Nueva York, también conocida como la ciudad que nunca duerme, quedó paralizada desde anoche por una tormenta de nieve que se extiende al nordeste del país y que ha forzado a la gente a no salir de casa hasta que pase el temporal.
Nueva York, también conocida como la ciudad que nunca duerme, quedó paralizada desde anoche por una tormenta de nieve que se extiende al nordeste del país y que ha forzado a la gente a no salir de casa hasta que pase el temporal.
Desde las 23.00 hora local del lunes quedó interrumpido el tráfico normal en las calles de la ciudad, por disposición del alcalde, Bill de Blasio, y sólo se permitía la circulación de vehículos de emergencia.

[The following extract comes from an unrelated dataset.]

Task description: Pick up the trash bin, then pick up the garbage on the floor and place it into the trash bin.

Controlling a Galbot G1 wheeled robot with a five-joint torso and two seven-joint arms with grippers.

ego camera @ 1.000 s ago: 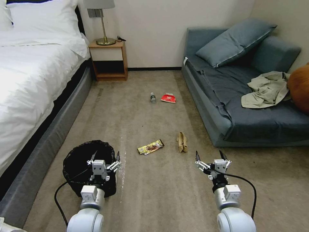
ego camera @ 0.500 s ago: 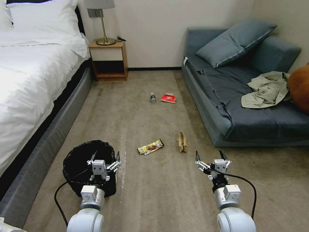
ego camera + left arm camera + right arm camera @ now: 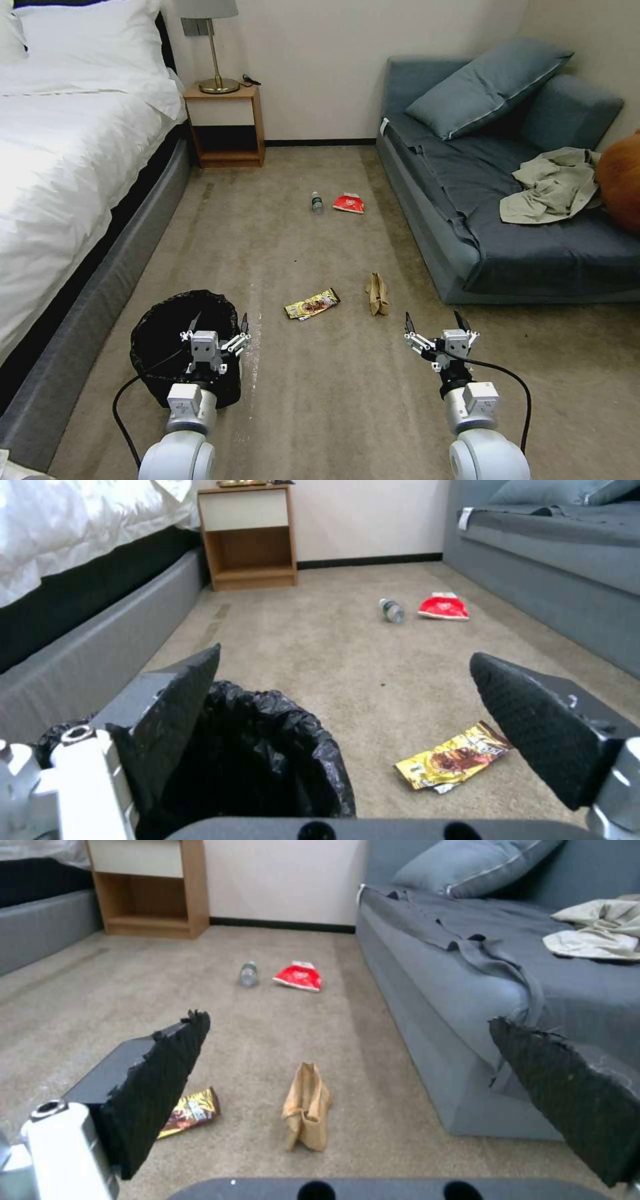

También quedó suspendido desde la misma hora el metro de Nueva York, que normalmente funciona 24 horas al día y transporta diariamente a unos seis millones de pasajeros, así como otros sistemas de transporte público, lo que impidió a los neoyorquinos desplazarse por la ciudad de otra forma que no sea a pie.
Las clases también se suspendieron al igual que en otras zonas de la región más afectada por el temporal.
Las medidas fueron tan drásticas que afectaron hasta a las bicicletas de transporte de comida a domicilio, muy populares en la ciudad.
En siete estados de la zona, desde Nueva Jersey hasta Maine, en la frontera con Canadá, se han declarado estados de emergencia total o regional. Incluyen, además de Nueva York, otras ciudades importantes, como Boston.
Menos de lo esperado
A pesar de todos los recaudos tomados, la tormenta de nieve fue "menos destructora" de lo que se había previsto, según indicó el gobernador del estado de Nueva York, Andrew Cuomo.
Se espera que varios de los servicios alterados volverán a la normalidad.
"Prefiero estar en la situación de que 'tuvimos suerte' que en otra en la que digamos que 'no tuvimos suerte y la gente muere'", afirmó Cuomo en una rueda de prensa para hacer un balance de la situación cuando el temporal ya estaba remitiendo.
También señaló que el metro de la ciudad de Nueva York, el sistema de transporte público que utilizan a diario unos seis millones de personas, volverá gradualmente a la normalidad en las próximas horas.
El metro, que estaba cerrado desde antes de la medianoche última, comenzará a operar a partir de las 9.00 hora local (14.00 GMT) y hacia mediodía habrá llegado a un ritmo de funcionamiento próximo al de un horario dominical, cerca del 60 %.
También irán volviendo progresivamente a la normalidad los aeropuertos de JFK y LaGuardia, los más importantes del estado. Entre el lunes y hoy las compañías aéreas han cancelado más de seis mil vuelos, según cálculos de los medios de comunicación.
Las restricciones de circulación se mantienen en el condado Suffolk, en Long Island, una isla frente al Atlántico donde se ha registrado el mayor impacto por el temporal, con una nevada de medio metro de altura.
Cuomo pidió a la población que circule con cuidado en los condados autorizados. "Los caminos siguen siendo peligrosos", añadió.